Harry Moseby

Personal information
- Full name: Harry Walter Mosby
- Nationality: Australia
- Born: 3 May 1945
- Died: 17 November 1993 (aged 48)

Medal record
Athletics
Paralympic Games
| Silver medal – second place | 1976 Toronto | Men's Discus 1C |

= Harry Mosby =

Australian Paralympic athlete

Harry Walter Mosby (3 May 1945 – 17 November 1993), also known as Harry Moseby, is an Australian Paralympic athlete from the Torres Strait. At the 1976 Toronto Games, he won a silver medal in the Men's Discus 1C event and finished fourth in the Men's Javelin C1, fifth in the Men's Shot Put C1 and twelfth in the Men's Precision Javelin C1.

Mosby was born on Yorke Island, or Masig, in the Torres Strait. He was the eldest son of Jack Johnson Mosby (10 June 1910 – 25 October 2001) and Mabel (Alau) Mosby (4 April 1929 – 26 October 1986). In the 1960s, along with many other Torres Strait Islander men, he travelled to Western Australia to work on building the inland railway between remote desert mines in the Pilbara region and ports on the coast. In 1966, aged 21, he lost both legs in a train accident in the Pilbara.

During four years of rehabilitation and occupational therapy in Perth, Mosby was introduced to sport, and participated in various events at Royal Perth Hospital sports days from 1966 to 1969. He won the Dartchery doubles champion in 1966 (with J. Pearson); 1967 (with D. Haddon); and 1969 (with T. Neville). Also in 1966, he was the archery champion in the St Nicholas round.

Mosby also began playing wheelchair basketball in Perth. As a member of the Blue Jays team in the basketball grand final in 1973, he was awarded the JM Saunders trophy for fairest and best player.

Less than a year before the 1976 Toronto Games in Toronto, Canada, Mosby began training for track and field events in Perth and was selected for the Australian team. He was one of 6 competitors and coaches from Western Australia in those Games: wheelchair basketballers Frank Ponta and Victor Salvemini and their coach and team escort, Les Mathews from Wheelchair Sports Western Australia, and Doug Rupe and Paul Gianni representing visually impaired athletes.

Mosby’s teammate Frank Ponta recalled him as a "Thursday Islander" and a "big tall man" competing in Toronto against "Scandinavian guys who were even bigger than him". Mosby remembered the winner, Finland’s Tauno Mannila, and expressed surprise that he’d placed second after only three months of training.

After the Games, Mosby returned to the Torres Strait.
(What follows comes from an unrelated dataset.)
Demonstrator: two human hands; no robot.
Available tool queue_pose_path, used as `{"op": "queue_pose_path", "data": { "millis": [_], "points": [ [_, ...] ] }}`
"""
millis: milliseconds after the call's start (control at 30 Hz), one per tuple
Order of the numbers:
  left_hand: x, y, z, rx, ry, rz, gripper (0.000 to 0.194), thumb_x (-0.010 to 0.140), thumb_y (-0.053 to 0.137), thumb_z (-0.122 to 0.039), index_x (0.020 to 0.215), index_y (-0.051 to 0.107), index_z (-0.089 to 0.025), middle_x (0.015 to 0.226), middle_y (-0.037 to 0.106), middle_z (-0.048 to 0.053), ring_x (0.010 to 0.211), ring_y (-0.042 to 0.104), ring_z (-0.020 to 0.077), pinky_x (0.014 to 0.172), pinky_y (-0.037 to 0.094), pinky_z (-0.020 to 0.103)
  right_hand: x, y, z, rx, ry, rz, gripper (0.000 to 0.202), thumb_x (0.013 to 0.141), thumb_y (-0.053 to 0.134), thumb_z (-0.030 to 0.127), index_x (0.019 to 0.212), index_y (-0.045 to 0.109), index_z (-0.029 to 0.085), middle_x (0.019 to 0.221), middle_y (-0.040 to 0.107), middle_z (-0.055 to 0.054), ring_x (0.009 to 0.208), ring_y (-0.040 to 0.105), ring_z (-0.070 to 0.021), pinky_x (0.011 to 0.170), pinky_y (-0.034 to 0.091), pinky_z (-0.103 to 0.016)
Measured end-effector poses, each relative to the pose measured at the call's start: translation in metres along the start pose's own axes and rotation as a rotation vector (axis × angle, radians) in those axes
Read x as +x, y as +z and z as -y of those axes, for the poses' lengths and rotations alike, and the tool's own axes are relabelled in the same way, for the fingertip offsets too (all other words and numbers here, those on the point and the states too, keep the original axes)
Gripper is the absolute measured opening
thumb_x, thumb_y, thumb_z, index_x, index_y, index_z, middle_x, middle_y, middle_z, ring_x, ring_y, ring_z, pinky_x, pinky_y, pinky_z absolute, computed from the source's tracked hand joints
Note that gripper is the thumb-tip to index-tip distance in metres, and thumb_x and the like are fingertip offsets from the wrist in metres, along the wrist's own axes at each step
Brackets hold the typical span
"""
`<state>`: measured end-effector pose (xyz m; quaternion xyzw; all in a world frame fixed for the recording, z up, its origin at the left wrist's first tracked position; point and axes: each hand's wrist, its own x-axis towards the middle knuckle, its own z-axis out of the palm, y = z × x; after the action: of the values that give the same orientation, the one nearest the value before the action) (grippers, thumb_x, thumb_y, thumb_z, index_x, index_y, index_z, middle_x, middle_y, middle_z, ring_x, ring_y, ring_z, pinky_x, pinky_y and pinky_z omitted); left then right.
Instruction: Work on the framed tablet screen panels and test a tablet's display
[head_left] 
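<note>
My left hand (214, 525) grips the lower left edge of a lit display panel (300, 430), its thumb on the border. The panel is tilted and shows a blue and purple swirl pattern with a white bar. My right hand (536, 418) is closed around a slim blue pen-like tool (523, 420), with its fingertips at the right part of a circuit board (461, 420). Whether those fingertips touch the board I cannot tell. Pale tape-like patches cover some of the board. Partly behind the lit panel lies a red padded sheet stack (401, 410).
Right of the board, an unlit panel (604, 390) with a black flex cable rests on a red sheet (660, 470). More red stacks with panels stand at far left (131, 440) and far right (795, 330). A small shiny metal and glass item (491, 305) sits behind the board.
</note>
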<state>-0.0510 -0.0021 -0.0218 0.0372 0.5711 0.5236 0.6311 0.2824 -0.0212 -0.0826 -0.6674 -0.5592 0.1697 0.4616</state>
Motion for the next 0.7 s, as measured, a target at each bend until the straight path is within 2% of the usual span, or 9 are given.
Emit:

He lived on Thursday Island for the rest of his life, and was well known as a taxi driver. He was celebrated locally in 1993 as one of only three Thursday Islanders to win a medal in international sporting competition; the others were artistic gymnast Kylie Shadbolt, whose parents ran the Grand Hotel, and Olympic basketballer Danny Morseu.